Few artists have singularly changed the music industry forever like Ray Charles, widely considered one of music’s greatest legends. Charles, who was blind most of his life, pioneered the genre of soul music and left an indelible mark on musicians all over the world. He died June 10, 2004 at the age of 73.

Charles blended the sounds of gospel, blues, country and jazz music to create songs that would last through the ages. Frank Sinatra dubbed Charles “the only true genius in show business,” and not without good reason. His music influenced dozens of major blues, jazz and rock ‘n’ roll musicians over the decades, including Elvis Presley, Aretha Franklin, Stevie Wonder and Billy Joel.

When it came to naming his own influences, Charles told Rolling Stone in a 1973 interview, “I guess you could call me a sentimentalist, man, really. I like Chopin or Sibelius. People who write softness, you know, and although Beethoven to me was quite heavy, he wrote some really touching songs.”

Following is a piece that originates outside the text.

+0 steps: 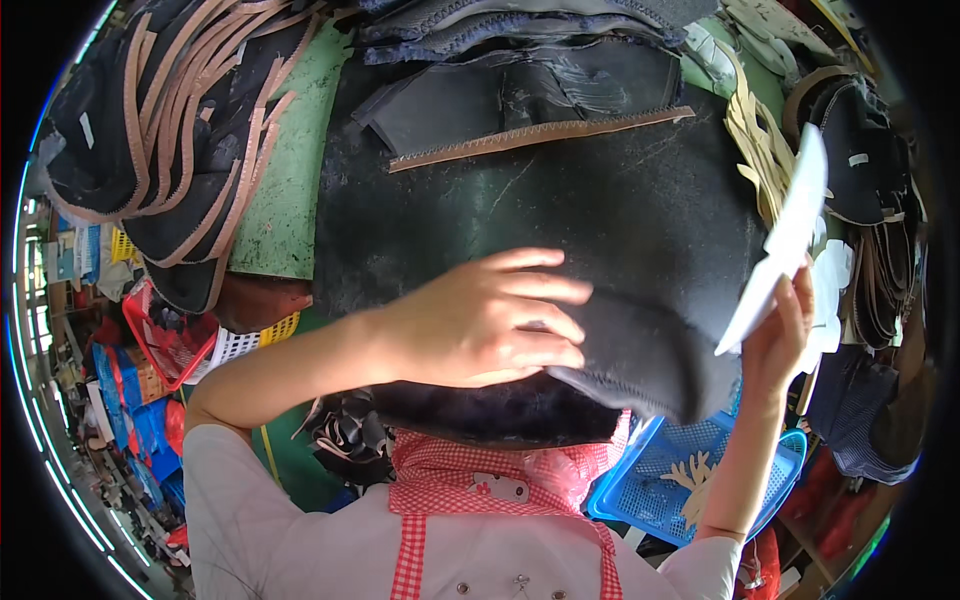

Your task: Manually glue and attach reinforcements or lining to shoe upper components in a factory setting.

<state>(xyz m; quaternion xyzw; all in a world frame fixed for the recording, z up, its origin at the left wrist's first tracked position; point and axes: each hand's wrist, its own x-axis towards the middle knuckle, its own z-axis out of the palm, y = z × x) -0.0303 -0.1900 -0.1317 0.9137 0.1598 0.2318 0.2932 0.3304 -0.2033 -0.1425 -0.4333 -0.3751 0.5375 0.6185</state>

Charles was born in 1930 in Albany, Georgia, but his family moved to Florida when he was still a child. He began playing piano at the age of five, a year before contracting glaucoma, a disease that affects the eye’s optic nerve and can cause blindness if left untreated.

Here are five songs to commemorate the legendary musician on the anniversary of his death. 

1. “Georgia On My Mind.” Charles’ version of the song was released in 1960 and became the official state song of Georgia in 1979.

2. “Hit The Road Jack.” Also released in 1960, Charles’ “Hit The Road Jack” hit number one on “Billboard’s” Hot 100 list for two weeks in a row in October 1961.

3. “What’d I Say.” Charles wrote the song in front of a live audience in late 1958 or early 1959, according to Rolling Stone. This was Charles’ first Top 10 pop single.

4. “Here We Go Again.” Originally recorded in 1967, “Here We Go Again” has seen five different versions reach the top of the music charts.  

5. “Busted.” Charles covered the song in 1963.